Vischer Ferry is a hamlet in the town of Clifton Park in Saratoga County, New York, United States, along the Mohawk River.

==History==
Vischer Ferry is named for the family of Nicholas Vischer, who built a house beside the river in 1735. At that time the Mohawk Valley was claimed by the Iroquois League and by the British Province of New York. The American Revolutionary War destroyed Iroquois settlements in the valley and established the State of New York.

The site became known as Vischer's Ferry after Nicholas Vischer's son, Eldert Vischer, opened a rope ferry at the site in 1790. The ferry connected Ferry Drive on the north shore to Ferry Road on the opposite bank at Niska Isle. By 1800, a tavern and store were located there. Construction of the Erie Canal by 1825 linked the Mohawk River to Lake Erie.

As the canal declined in importance, Vischer Ferry became relatively isolated. A bridge built across the river at Vischer Ferry in 1900 was destroyed by ice in 1902. Later attempts to secure state funding for a bridge were unsuccessful. Because of its isolation, the village preserved much of its nineteenth-century Greek Revival character. In October 1975 the Vischer Ferry Historic District was added to the National Register of Historic Places. The Abraham Best House was added in 2011.

A nearby concrete dam was completed in 1913 for hydroelectric use and to aid river navigation. Owned by New York Power Authority, the Vischer Ferry Dam, also known as Dam 3, is 30 ft high and 1919 ft long.
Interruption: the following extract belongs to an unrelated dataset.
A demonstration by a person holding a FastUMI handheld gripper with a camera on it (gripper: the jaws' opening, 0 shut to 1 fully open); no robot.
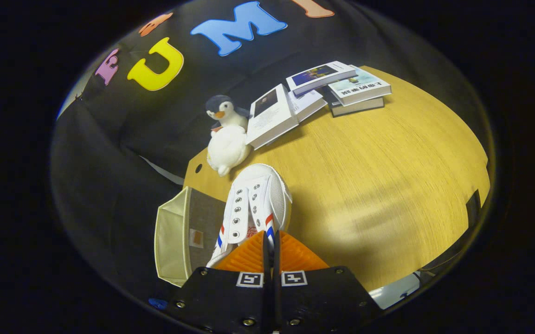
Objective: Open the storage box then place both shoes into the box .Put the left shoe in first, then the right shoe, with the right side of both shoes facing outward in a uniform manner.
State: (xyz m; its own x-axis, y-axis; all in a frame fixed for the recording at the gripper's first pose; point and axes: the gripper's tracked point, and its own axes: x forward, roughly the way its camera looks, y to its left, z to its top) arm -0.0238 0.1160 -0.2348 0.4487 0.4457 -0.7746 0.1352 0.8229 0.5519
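Beside the box (174, 234), jaws pinch the shoe (255, 204).

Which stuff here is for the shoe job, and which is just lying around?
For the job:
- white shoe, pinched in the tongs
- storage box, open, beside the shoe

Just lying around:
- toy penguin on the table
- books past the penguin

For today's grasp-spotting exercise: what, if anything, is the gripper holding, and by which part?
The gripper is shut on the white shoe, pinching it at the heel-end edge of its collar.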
The Vischer Ferry Hotel, built in the 1790s, was destroyed by fire in 1946. This loss led to the formation of the community's first volunteer fire department.

In 1958-1959, construction of an interchange on Vischer Ferry Road (County Road 90) linked Vischer Ferry to Interstate 87, which is called the "Northway" between Albany and the Canada–US border.

==Recreation==
The 600 acre Vischer Ferry Nature and Historic Preserve features a reconstructed 1862 Whipple truss bridge. In 2006 the reserve was designated a Bird Conservation Area.

The Mohawk Towpath Byway passes through Vischer Ferry.